Provided data:

■ ■ ■ ■

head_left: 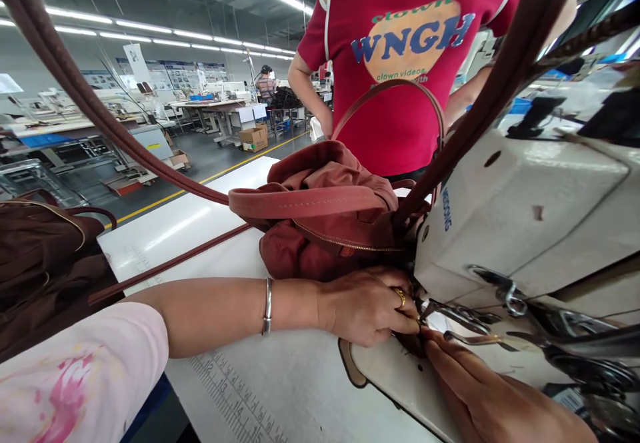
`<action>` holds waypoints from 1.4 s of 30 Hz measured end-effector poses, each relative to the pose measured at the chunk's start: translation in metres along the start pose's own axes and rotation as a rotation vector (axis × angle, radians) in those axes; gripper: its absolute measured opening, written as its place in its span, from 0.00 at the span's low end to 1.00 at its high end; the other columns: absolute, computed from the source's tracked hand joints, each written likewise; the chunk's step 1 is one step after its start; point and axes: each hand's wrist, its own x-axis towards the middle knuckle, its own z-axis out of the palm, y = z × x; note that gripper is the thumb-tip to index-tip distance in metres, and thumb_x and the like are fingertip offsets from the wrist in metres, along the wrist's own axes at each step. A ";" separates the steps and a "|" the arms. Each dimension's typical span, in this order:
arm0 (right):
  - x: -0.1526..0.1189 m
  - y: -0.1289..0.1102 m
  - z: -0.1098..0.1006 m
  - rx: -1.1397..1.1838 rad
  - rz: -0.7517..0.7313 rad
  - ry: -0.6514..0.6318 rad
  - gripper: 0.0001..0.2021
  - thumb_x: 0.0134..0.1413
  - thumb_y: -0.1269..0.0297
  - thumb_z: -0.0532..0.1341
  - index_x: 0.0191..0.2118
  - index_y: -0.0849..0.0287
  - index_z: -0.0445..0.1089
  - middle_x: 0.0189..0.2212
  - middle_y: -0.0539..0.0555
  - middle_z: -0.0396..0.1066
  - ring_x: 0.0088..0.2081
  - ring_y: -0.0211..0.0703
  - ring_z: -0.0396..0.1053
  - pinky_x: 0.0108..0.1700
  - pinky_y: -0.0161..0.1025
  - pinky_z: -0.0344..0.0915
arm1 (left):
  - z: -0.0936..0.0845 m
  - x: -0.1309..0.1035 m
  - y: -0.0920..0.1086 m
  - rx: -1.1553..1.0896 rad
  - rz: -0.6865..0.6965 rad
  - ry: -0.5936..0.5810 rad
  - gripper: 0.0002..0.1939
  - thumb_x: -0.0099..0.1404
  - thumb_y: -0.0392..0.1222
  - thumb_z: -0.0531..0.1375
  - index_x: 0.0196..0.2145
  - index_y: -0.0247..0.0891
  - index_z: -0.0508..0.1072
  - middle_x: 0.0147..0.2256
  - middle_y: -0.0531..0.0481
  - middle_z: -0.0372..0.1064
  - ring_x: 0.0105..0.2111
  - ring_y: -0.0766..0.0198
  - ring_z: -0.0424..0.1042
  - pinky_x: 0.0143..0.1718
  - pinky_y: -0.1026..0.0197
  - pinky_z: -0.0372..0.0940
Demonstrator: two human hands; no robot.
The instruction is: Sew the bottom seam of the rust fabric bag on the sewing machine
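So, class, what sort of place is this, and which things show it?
Probably a bag-sewing workshop: a sewing machine up close, a reddish bag beside it, and more worktables behind.

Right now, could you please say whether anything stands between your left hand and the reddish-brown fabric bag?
Nothing visible does: the left hand appears to touch the near side of the reddish-brown fabric bag, beside the white sewing machine.
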 end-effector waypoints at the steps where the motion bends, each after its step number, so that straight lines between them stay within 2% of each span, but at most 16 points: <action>1: 0.000 -0.001 0.000 -0.024 -0.046 -0.025 0.16 0.50 0.73 0.47 0.35 0.55 0.72 0.33 0.50 0.73 0.15 0.33 0.63 0.16 0.31 0.58 | 0.000 0.000 -0.001 0.003 0.003 0.008 0.15 0.55 0.32 0.49 0.37 0.40 0.72 0.39 0.59 0.69 0.42 0.64 0.58 0.49 0.63 0.53; 3: -0.001 -0.001 -0.001 -0.071 -0.123 -0.060 0.17 0.50 0.75 0.46 0.37 0.58 0.71 0.35 0.53 0.72 0.17 0.35 0.65 0.19 0.32 0.61 | 0.001 0.001 -0.002 0.009 0.010 0.026 0.15 0.56 0.32 0.49 0.37 0.39 0.72 0.38 0.59 0.69 0.41 0.63 0.59 0.48 0.63 0.53; 5: -0.002 -0.002 -0.002 -0.102 -0.126 -0.069 0.17 0.51 0.76 0.46 0.38 0.61 0.71 0.36 0.55 0.72 0.20 0.37 0.66 0.21 0.33 0.63 | 0.002 0.001 -0.002 0.007 0.016 0.042 0.15 0.55 0.32 0.50 0.37 0.39 0.72 0.38 0.58 0.69 0.41 0.63 0.59 0.48 0.63 0.53; 7: -0.002 -0.003 -0.003 -0.121 -0.104 -0.089 0.17 0.51 0.76 0.46 0.38 0.62 0.70 0.35 0.54 0.72 0.20 0.38 0.67 0.20 0.35 0.62 | 0.002 0.001 -0.003 0.001 0.023 0.050 0.15 0.55 0.31 0.51 0.37 0.39 0.72 0.38 0.58 0.69 0.41 0.63 0.59 0.48 0.63 0.53; 10: -0.002 -0.006 -0.005 -0.116 -0.057 -0.139 0.17 0.50 0.76 0.46 0.39 0.60 0.69 0.34 0.51 0.72 0.20 0.40 0.67 0.16 0.35 0.60 | 0.002 0.001 -0.004 -0.009 0.032 0.047 0.14 0.54 0.31 0.51 0.37 0.39 0.72 0.39 0.58 0.69 0.40 0.63 0.59 0.47 0.62 0.53; 14: -0.002 -0.008 -0.006 -0.067 -0.028 -0.192 0.16 0.49 0.77 0.46 0.39 0.60 0.68 0.33 0.50 0.72 0.21 0.39 0.68 0.17 0.34 0.62 | 0.003 0.001 -0.004 -0.025 0.031 0.051 0.14 0.55 0.31 0.51 0.37 0.39 0.72 0.39 0.57 0.69 0.40 0.63 0.59 0.46 0.61 0.54; 20: -0.007 -0.007 -0.005 -0.092 0.023 -0.270 0.16 0.52 0.74 0.47 0.42 0.57 0.66 0.39 0.47 0.71 0.22 0.37 0.68 0.17 0.33 0.63 | 0.004 0.002 -0.002 -0.043 0.008 0.052 0.14 0.54 0.30 0.52 0.36 0.38 0.73 0.38 0.56 0.69 0.39 0.62 0.59 0.46 0.61 0.54; 24: -0.008 -0.006 -0.003 -0.097 0.006 -0.231 0.16 0.52 0.73 0.47 0.42 0.58 0.67 0.38 0.48 0.71 0.22 0.37 0.68 0.16 0.33 0.63 | 0.002 0.001 0.002 -0.048 -0.037 0.027 0.14 0.55 0.31 0.52 0.36 0.39 0.72 0.39 0.57 0.69 0.42 0.61 0.58 0.48 0.61 0.52; 29: -0.006 -0.005 -0.003 -0.093 -0.032 -0.159 0.16 0.49 0.77 0.47 0.39 0.60 0.68 0.36 0.51 0.72 0.22 0.39 0.68 0.17 0.34 0.63 | 0.000 -0.001 0.005 -0.039 -0.070 -0.013 0.13 0.56 0.32 0.52 0.37 0.39 0.72 0.40 0.57 0.68 0.43 0.62 0.58 0.50 0.61 0.50; 36: -0.006 -0.006 -0.005 -0.123 -0.043 -0.186 0.15 0.48 0.77 0.47 0.38 0.59 0.67 0.32 0.49 0.72 0.18 0.39 0.66 0.14 0.36 0.60 | 0.003 0.001 0.002 -0.045 -0.049 0.020 0.13 0.56 0.31 0.51 0.36 0.39 0.72 0.39 0.57 0.69 0.42 0.63 0.59 0.49 0.62 0.51; 42: -0.009 -0.005 -0.003 -0.125 -0.023 -0.231 0.14 0.51 0.75 0.47 0.40 0.59 0.66 0.36 0.49 0.71 0.19 0.38 0.67 0.17 0.36 0.62 | 0.004 0.001 0.002 -0.048 -0.034 0.063 0.13 0.56 0.31 0.52 0.36 0.39 0.73 0.38 0.57 0.70 0.41 0.62 0.59 0.48 0.62 0.52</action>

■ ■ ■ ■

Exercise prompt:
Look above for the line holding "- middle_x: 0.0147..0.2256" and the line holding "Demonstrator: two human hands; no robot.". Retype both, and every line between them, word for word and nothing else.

Task solution:
  - middle_x: 0.0147..0.2256
  - middle_y: -0.0531..0.0481
  - middle_z: -0.0372..0.1064
  - ring_x: 0.0105..0.2111
  - ring_y: -0.0766..0.0198
  - ring_z: -0.0424..0.1042
  - pinky_x: 0.0143..0.1718
  - pinky_y: -0.1026..0.0197
  - pinky_z: -0.0372..0.0940
Demonstrator: two human hands; no robot.

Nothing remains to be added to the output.